Last year with no Alonso, audience figures dropped back to their usual levels of around 40,000 viewers on BT. 2019 is IndyCar’s first year back on Sky, but audience figures have not jumped significantly so far. That was, until the 500 came around…

The Indianapolis 500 averaged 172,000 viewers from 17:00 on Sunday 26th May on Sky Sports F1, IndyCar’s highest ever audience in the modern era.

Furthermore, the IndyCar average is across a four-and-a-half-hour time slot, suggesting that those watching did so for most of the broadcast, as opposed to a downward trend throughout. BARB does not publish consolidated peak figures, but it is likely that the 500 peaked with around 250,000 viewers.

IndyCar retained most of the audience that were watching Sky’s F1 post-race show. Paddock Live from Monaco, which preceded events from Indianapolis, averaged 228,000 viewers from 16:25 to 17:00.

Excluding Formula 1, it is Sky Sports’ highest audience for a live motor race since the launch of A1 Grand Prix nearly fourteen years ago! The World Cup of motor sport’s inaugural race from Brands Hatch in September 2005 attracted an audience of 247,000 viewers to much fanfare back then.

Of course, that statistic also means that the 2019 running of the 500 out-rated every Formula 1 feeder race in the past seven years, which is great for IndyCar, but not so good for Formula Two. Sky did not repeat the 500 in the days following the race, whereas Formula Two races are repeated ad nauseam on the channel.

The audience figures are slightly below what MotoGP gets on BT Sport and ITV4 get for British Touring Cars, but not a million miles away.

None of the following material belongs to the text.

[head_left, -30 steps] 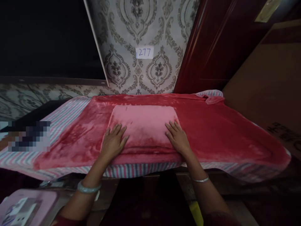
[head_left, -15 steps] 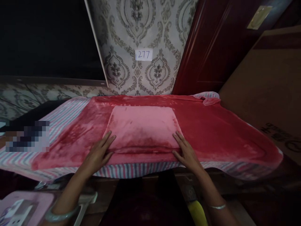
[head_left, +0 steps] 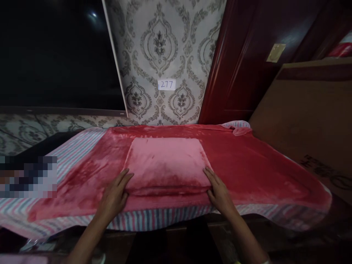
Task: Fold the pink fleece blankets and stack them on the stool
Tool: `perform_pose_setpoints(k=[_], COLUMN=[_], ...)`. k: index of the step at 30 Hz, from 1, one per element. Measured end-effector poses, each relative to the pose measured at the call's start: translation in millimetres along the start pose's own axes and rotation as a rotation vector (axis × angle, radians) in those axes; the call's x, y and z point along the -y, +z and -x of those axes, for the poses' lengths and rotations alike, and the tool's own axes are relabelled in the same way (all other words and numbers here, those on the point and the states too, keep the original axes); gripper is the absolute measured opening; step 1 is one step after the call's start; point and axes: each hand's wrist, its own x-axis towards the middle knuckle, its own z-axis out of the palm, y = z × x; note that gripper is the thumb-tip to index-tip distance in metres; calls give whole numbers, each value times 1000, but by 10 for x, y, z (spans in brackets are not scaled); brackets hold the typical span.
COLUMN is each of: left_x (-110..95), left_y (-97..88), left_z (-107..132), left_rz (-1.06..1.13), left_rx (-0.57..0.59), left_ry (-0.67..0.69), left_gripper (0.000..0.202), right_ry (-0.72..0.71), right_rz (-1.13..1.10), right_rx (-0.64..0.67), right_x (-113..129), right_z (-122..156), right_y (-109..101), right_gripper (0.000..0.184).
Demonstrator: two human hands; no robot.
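Observation:
A folded pink plush cloth (head_left: 167, 161), roughly square and thick, lies flat in the middle of a red plush blanket (head_left: 236, 172). Layers show as a dark fold along its near edge. My left hand (head_left: 115, 191) rests at its near left corner, fingers stretched out over the side edge, thumb low by the front fold. At the opposite near corner, my right hand (head_left: 220, 191) lies the same way, fingertips touching the right edge. Both hands are open, and neither is gripping the cloth.
Under the blanket, a striped cloth (head_left: 162, 219) hangs over the table's front edge. A black television screen (head_left: 55, 55) stands back left. Behind are a patterned wall with a paper label (head_left: 166, 84) and a dark red door (head_left: 247, 55). A large cardboard box (head_left: 308, 110) stands at right.
The view has tilted up, so the table sits lower in the picture. My hands stay at the cloth's sides, with the thumbs now nearer its front corners. The cloth looks unchanged.

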Motion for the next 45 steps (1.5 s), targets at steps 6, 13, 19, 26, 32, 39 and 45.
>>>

For me, the viewing figures this time around are more surprising than 2017. The 2017 audience boost can be equated to Alonso, and we all knew that race was going to receive a sizeable boost, whereas this time, the boost cannot be equated to a specific person.

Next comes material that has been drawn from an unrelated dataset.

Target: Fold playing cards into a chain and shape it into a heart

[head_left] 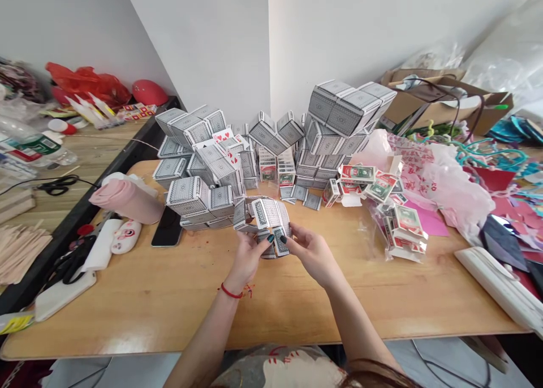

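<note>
Both my hands grip a small structure of folded playing cards (263,214), held just above the table's middle. My left hand (248,258) has its thumb on the lower left of it, fingers hidden behind. My right hand (311,252) presses its thumb on the lower right, near a joint between cards. An open gap shows on the structure's left side. Behind it stand stacked blocks of grey-backed cards (186,195) on the left and a taller stack (339,108) on the right. Loose cards with red hearts (229,142) lie on the left stack.
Card boxes (405,224) pile at the right beside a plastic bag (441,173). A phone (167,228), a pink roll (126,200) and scissors (73,258) lie left. A white case (496,283) rests at the right edge, and a cardboard box (424,102) stands behind.
</note>
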The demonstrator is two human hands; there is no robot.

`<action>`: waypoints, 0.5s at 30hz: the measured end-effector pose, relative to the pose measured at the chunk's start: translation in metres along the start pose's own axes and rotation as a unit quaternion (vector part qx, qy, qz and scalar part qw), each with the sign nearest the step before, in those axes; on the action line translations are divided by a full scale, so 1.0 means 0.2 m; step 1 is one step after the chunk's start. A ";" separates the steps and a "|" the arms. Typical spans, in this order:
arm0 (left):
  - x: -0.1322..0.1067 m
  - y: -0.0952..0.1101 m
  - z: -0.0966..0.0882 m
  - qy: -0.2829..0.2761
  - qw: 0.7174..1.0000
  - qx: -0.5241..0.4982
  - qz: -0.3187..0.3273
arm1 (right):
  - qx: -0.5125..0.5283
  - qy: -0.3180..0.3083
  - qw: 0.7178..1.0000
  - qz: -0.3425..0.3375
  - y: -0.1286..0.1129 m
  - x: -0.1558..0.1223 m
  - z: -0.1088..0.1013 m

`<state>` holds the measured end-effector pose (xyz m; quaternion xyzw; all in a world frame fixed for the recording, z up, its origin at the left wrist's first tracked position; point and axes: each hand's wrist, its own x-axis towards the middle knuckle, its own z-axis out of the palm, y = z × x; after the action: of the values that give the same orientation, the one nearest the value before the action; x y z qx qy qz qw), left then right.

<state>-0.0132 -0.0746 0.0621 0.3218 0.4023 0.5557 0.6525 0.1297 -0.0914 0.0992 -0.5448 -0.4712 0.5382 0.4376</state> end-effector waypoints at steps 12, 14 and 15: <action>0.00 0.00 0.00 -0.018 1.000 0.002 0.004 | -0.066 -0.010 0.997 -0.031 0.01 0.00 0.00; 0.00 -0.01 0.00 -0.021 1.000 0.001 0.005 | -0.074 -0.012 0.996 -0.037 0.01 0.00 0.01; 0.00 -0.01 0.00 -0.021 1.000 -0.001 0.005 | -0.079 -0.011 0.996 -0.040 0.01 0.00 0.01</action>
<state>-0.0124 -0.0741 0.0607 0.3348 0.3864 0.5528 0.6581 0.1283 -0.0910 0.0974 -0.5522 -0.5388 0.4875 0.4088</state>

Yes, the race did follow Sky’s Monaco programming on the very same channel, but the gap between Monaco concluding and the Indianapolis 500 starting was nearly two hours, enough time for the audience to dwindle, as we have seen on many occasions in the past.

However, it should be acknowledged that BT’s programme in 2017 essentially had to ‘self-start’ from an audience perspective, whereas the 2019 audience was already there and waiting on the same channel.

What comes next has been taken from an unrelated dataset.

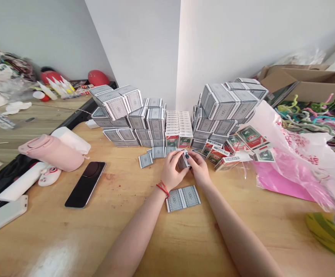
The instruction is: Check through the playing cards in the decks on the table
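Grey-backed card pack (pixel 182 163), one: grasped between the fingers of left hand (pixel 171 169) and right hand (pixel 199 167), before two columns of red-and-green boxes (pixel 184 130). Stacked grey packs (pixel 225 102), flanking the boxes. Two grey-backed cards (pixel 191 197), nearer, on wooden bench (pixel 121 231).

Left forearm (pixel 141 227), right forearm (pixel 231 225): are slanting inward | left grip (pixel 171 169): is holding, fingers bent | right grip (pixel 199 167): is facing it, fingers curled
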`<control>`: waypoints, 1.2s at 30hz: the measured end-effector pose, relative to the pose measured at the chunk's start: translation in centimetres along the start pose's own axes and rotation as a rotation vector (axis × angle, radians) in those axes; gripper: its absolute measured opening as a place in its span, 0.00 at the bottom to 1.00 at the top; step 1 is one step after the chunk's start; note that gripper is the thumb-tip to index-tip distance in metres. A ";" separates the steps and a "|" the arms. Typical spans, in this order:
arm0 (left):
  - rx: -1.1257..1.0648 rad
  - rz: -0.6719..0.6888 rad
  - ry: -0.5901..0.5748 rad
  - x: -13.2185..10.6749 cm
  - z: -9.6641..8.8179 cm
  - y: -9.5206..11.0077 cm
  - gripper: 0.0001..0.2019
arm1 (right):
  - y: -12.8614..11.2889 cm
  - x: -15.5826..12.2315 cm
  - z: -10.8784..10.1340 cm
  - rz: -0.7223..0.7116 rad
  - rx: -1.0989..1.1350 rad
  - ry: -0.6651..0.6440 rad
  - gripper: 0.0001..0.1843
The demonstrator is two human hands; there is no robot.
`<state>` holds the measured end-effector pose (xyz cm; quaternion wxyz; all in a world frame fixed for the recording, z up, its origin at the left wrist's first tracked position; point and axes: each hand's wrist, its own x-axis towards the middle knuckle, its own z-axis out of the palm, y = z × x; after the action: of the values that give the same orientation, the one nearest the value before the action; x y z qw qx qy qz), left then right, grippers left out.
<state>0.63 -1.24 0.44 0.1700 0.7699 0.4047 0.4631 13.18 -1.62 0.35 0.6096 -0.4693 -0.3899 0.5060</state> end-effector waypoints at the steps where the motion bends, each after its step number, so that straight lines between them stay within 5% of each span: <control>1: -0.001 0.001 -0.005 0.0 0.0 0.0 0.26 | 0.0 0.0 0.0 -0.005 -0.011 0.001 0.16; 36: -0.049 -0.034 0.043 -0.1 0.5 -0.5 0.25 | -0.3 0.1 -0.1 -0.038 -0.064 0.023 0.19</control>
<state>0.78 -0.98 -0.18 0.1877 0.7484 0.4097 0.4865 13.36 -1.58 0.58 0.6082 -0.4870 -0.4077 0.4761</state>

If Alonso drives in 2020, and manages to qualify next year, it will be interesting to see if there is any boost beyond 2019’s figure. The target audience will already be watching Sky Sports F1, so any further boost may be limited.

As in 2017, do not expect IndyCar’s numbers to suddenly jump moving forward. However, being on the same channel as Sky’s F1 offering provides a platform for IndyCar’s numbers to gradually increase.

Sky need to prepared to increase resources to help the cause, including bespoke UK commentary during US ad-breaks. The argument for doing that has surely increased following the successful trial run during the 500, bringing Sky back in-line to the level of coverage that BT Sport offered.

For now, at least, the IndyCar Series had another, somewhat unexpected, day in the sun from a UK perspective. And based on the quality of both the 500, and the Duel in Detroit over this past weekend, they absolutely deserve it.